Flat tax pour “grands patrimoines” (HNWI)
Pour les très hauts revenus internationaux, il existe aussi un régime de type “non‑dom” : les personnes qui n’étaient pas résidentes fiscales italiennes pendant au moins neuf des dix dernières années peuvent opter pour une taxe forfaitaire annuelle sur leurs revenus de source étrangère, sans rapport avec leur montant réel.
À partir de 2026, cette flat tax passe à 300 000 €/an (contre 200 000 auparavant), avec la possibilité d’inclure des membres de la famille moyennant 50 000 €/an chacun. Ce régime, valable jusqu’à 15 ans, vise explicitement les grandes fortunes et entrepreneurs internationaux.

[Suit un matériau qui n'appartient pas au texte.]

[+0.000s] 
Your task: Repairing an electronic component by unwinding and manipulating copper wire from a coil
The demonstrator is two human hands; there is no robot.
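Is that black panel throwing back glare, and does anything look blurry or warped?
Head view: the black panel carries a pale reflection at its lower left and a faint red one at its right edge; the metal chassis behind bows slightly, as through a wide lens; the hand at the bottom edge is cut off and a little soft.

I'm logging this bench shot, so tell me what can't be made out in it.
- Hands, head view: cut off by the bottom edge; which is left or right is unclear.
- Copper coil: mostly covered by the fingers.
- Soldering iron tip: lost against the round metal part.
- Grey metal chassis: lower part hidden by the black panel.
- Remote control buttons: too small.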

Communauté française et intégration : des relais précieux
L’Italie figure régulièrement dans le top 10 des destinations préférées des expatriés francophones. La proximité géographique (moins de deux heures de vol depuis Paris, liaisons TGV vers Turin et Milan, frontière routière depuis Nice ou Grenoble) et culturelle joue à plein.
Sur place, la présence française est structurée :
Ressources pour les francophones en Italie
Découvrez les quatre piliers qui facilitent l’intégration et la vie quotidienne des francophones en Italie.
Écoles françaises
Présentes dans cinq villes, elles constituent un outil clé pour les familles expatriées.
Associations dynamiques
Souvent considérées par les consulats comme le premier relais d’intégration, les associations françaises sont très actives.
Commerces francophones
Une gamme de commerces et services francophones est disponible, particulièrement dans les grandes villes comme Milan, Rome et Florence.
Réseaux professionnels
Des réseaux et plates-formes comme InterNations sont très actifs à Rome, Milan et Naples.
Les retours d’expérience insistent souvent sur l’importance de se rapprocher très vite de ces réseaux : ils fournissent des conseils pratiques (médecins ou avocats francophones, astuces pour la residenza, aide pour décrypter la fiscalité locale), mais jouent aussi un rôle essentiel pour éviter l’isolement et amortir le choc culturel.
En résumé : pour qui l’Italie est‑elle une bonne idée ?
Les données économiques, les indicateurs de bien‑être et les témoignages convergent vers quelques grandes lignes.
L’Italie peut être un excellent choix si :
Exemple :
Vous bénéficiez d’un revenu externe à l’économie italienne (pension française, salaire à distance, freelance international) et pouvez vous installer dans une région abordable, surtout au Sud ou dans des villes moyennes ; vous êtes un professionnel qualifié attiré par le régime des impatriés à Milan, Turin, Bologne ou Rome, en acceptant un coût de logement élevé ; vous cherchez une forte qualité de vie (climat, patrimoine, rythme de vie, système de santé performant) plutôt qu’un salaire maximal ; vous êtes prêt à apprendre l’italien, à être patient pour les démarches, et à investir du temps pour construire un réseau local.
Elle peut être plus délicate si :
– vous comptez uniquement sur le marché du travail local, surtout au Sud, dans des secteurs peu qualifiés ;
– vous êtes très sensible à la clarté et à la rapidité administratives ;
– vous associez la réussite à des salaires élevés et à une progression de carrière rapide.
Bon à savoir :
Liberté de circulation sans visa, accès au système de santé, droit d’acheter un bien et régimes fiscaux avantageux. Combinés à un coût immobilier inférieur à celui de la France, ces avantages attirent une communauté française croissante en quête d’une vie plus riche en soleil, temps libre et repas partagés.
La clé, au fond, est de ne pas confondre l’Italie de vacances et l’Italie du quotidien, de calibrer honnêtement son budget en fonction de la ville choisie, et de s’appuyer sur les données – et les retours d’expérience – pour transformer un coup de cœur en projet de vie viable.